Just as a Googler felt empowered in Trump’s America to try to take back “his” company, just as nationalism wants to “take back our country” in Trump’s America, the forces against inclusion are quite strong right now, so strong that incrementalism is often the only path forward rather than full regression.
Therefore, I continue to work for a more just church in small pockets and regions of my own United Methodist Church to show what church can look like on the other side of the bug. Justice deferred is often justice denied, I know, but in Trump’s America and in Trump’s Churches, incremental and slow evolution of polity and practice is more easily achieved than revolutionary change.
In saying so, I’m aware that I’m only a degree away from the Googler who seems to say “look, men have problems, so let’s accommodate them and let them down easy.
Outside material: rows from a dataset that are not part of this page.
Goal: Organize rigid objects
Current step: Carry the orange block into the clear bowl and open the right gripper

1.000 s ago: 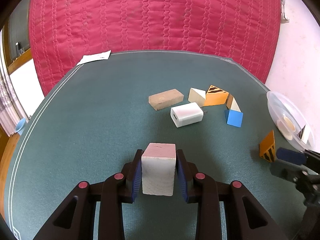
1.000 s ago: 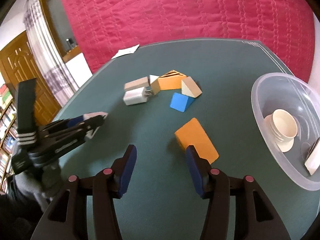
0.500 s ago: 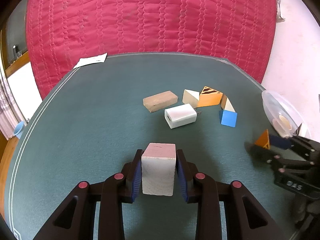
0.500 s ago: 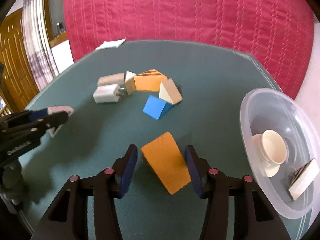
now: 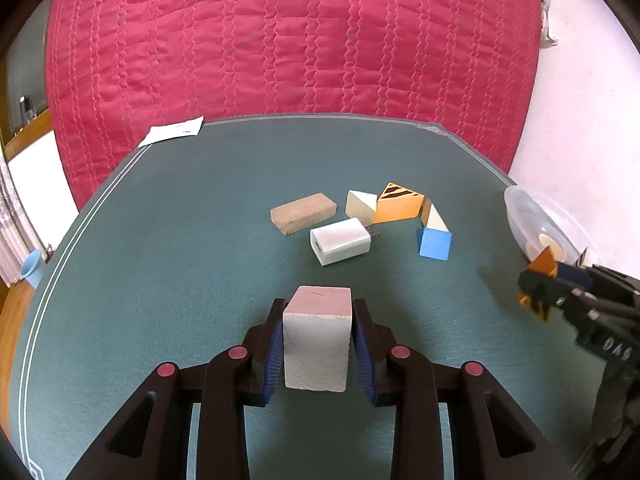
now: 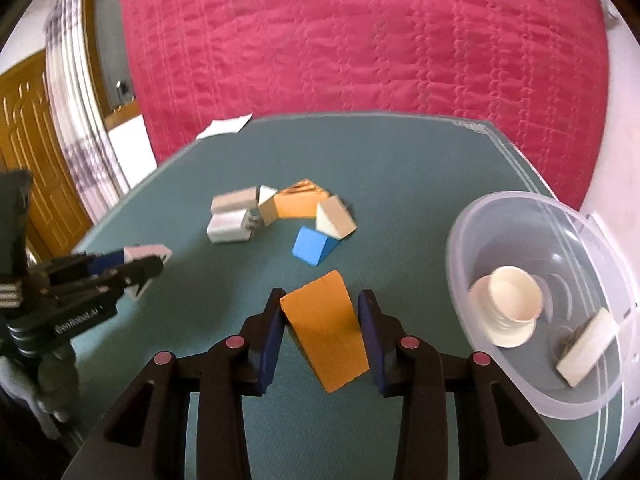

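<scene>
My left gripper [image 5: 317, 320] is shut on a white block with a pinkish top [image 5: 316, 344], held just above the green table [image 5: 160, 280]. My right gripper [image 6: 320, 308] has an orange wedge [image 6: 324, 332] between its blue pads; its jaws are closing and both pads touch the wedge's sides. The left wrist view shows that wedge [image 5: 541, 264] off the table at the far right, with its shadow below. A clear plastic bowl [image 6: 500, 208] stands to the right of the right gripper.
A white charger [image 5: 340, 240], a tan block [image 5: 302, 212], a striped orange wedge [image 5: 400, 206], a blue wedge [image 5: 434, 243] and cream wedges lie mid-table. The bowl holds a cream cup stack [image 6: 512, 304] and a pale block [image 6: 584, 346]. Paper [image 5: 172, 132] lies at the far edge.
The right gripper moved forward around the orange wedge, its jaws narrowed onto it, and the wedge rose off the table. The left gripper stayed put with its block.
</scene>
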`<state>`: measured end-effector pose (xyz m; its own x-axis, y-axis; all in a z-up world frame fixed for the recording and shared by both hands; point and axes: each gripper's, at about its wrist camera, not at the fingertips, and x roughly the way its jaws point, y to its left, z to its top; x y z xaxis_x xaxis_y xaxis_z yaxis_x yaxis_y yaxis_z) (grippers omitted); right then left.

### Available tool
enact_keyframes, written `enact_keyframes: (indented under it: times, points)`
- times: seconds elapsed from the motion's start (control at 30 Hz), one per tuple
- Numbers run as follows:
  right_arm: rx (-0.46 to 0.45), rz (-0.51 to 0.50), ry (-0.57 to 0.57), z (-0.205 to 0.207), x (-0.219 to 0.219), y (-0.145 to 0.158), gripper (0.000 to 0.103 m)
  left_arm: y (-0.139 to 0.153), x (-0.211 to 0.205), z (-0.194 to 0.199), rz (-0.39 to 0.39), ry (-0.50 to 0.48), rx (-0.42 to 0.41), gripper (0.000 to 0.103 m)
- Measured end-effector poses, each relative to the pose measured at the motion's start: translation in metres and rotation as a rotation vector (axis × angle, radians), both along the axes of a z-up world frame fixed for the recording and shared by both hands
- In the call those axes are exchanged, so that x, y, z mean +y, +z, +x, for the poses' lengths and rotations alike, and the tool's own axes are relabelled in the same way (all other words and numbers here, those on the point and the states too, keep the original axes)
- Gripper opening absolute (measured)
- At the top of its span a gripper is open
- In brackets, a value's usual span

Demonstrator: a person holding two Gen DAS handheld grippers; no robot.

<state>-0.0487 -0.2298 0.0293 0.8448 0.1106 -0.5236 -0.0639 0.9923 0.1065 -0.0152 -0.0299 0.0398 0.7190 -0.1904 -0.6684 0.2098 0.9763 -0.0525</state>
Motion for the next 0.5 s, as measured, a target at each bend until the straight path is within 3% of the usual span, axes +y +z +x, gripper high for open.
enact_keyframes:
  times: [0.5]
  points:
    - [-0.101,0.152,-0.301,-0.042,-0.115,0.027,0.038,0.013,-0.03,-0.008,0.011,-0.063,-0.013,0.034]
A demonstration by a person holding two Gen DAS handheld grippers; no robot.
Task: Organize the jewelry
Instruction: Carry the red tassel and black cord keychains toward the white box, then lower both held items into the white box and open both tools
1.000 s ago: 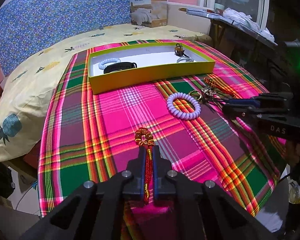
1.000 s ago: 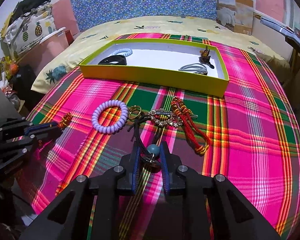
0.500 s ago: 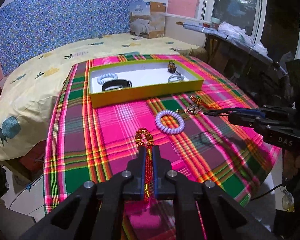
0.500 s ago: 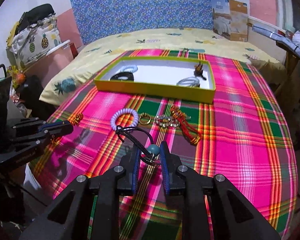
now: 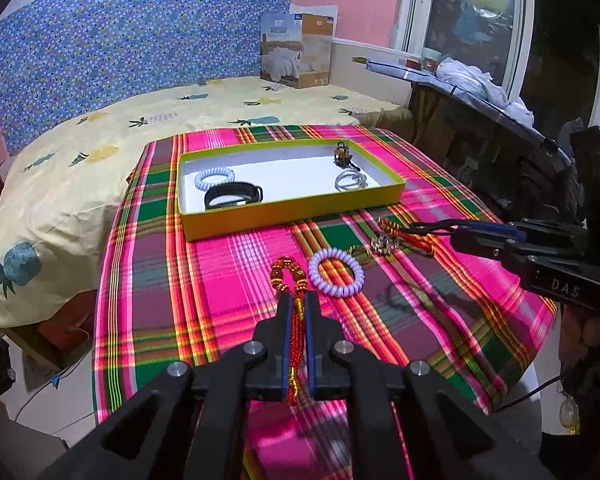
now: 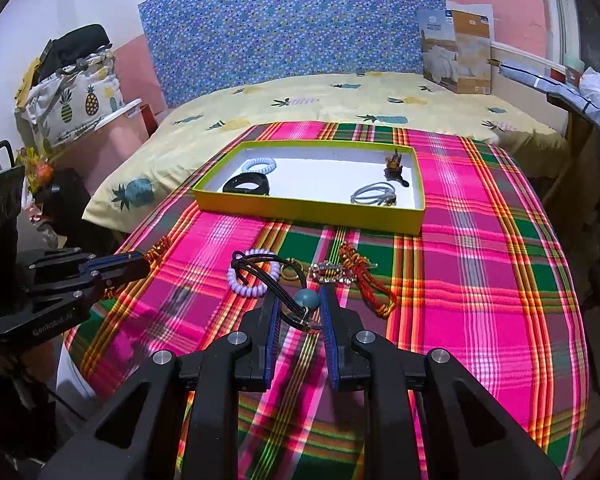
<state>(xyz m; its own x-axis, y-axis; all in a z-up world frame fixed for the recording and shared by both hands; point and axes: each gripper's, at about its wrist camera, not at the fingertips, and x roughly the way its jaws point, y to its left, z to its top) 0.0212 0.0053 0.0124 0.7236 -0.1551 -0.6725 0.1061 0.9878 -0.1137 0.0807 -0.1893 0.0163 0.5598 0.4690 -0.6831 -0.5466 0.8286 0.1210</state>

Stop going so fast.” I know I’m a flick of a pen away from being named in MLK’s “Letter from a Birmingham Jail”:
I have almost reached the regrettable conclusion that the Negro’s great stumbling block in his stride toward freedom is not the White Citizen’s Counciler or the Ku Klux Klanner, but the white moderate, who is more devoted to “order” than to justice; who prefers a negative peace which is the absence of tension to a positive peace which is the presence of justice; who constantly says: “I agree with you in the goal you seek, but I cannot agree with your methods of direct action”; who paternalistically believes he can set the timetable for another man’s freedom; who lives by a mythical concept of time and who constantly advises the Negro to wait for a “more convenient season.”
So let us advocate now. Let us push and educate now. Let us maintain the diversity training, the engagement, the reparations, the repentance, and the gains we’ve made. We cannot allow them to go backwards like the Googler wants us to. We cannot be regressive. We must press on until the day of full inclusion of all is made plain in the workplace, housing, and in the Church.
I’m committed being a straight white man ally who supports both evolutionary and revolutionary steps forward until the Reign of God is realized in my denomination of choice and in the greater world around us.
On this blog’s Facebook page, the mission statement in the header is: “Breaking Open Christian Systems and Removing Outdated Code Since 2008.” I firmly believe that exclusion of women, racial minorities, and LGBTQ persons is a bug in the various systems of Christianity. I know this through engagement of Scripture, Reason, collective Experience, and church Traditions of responding to the Spirit. And that’s why this line of argument speaks so clearly to me and I hope you enjoyed the conversation as well.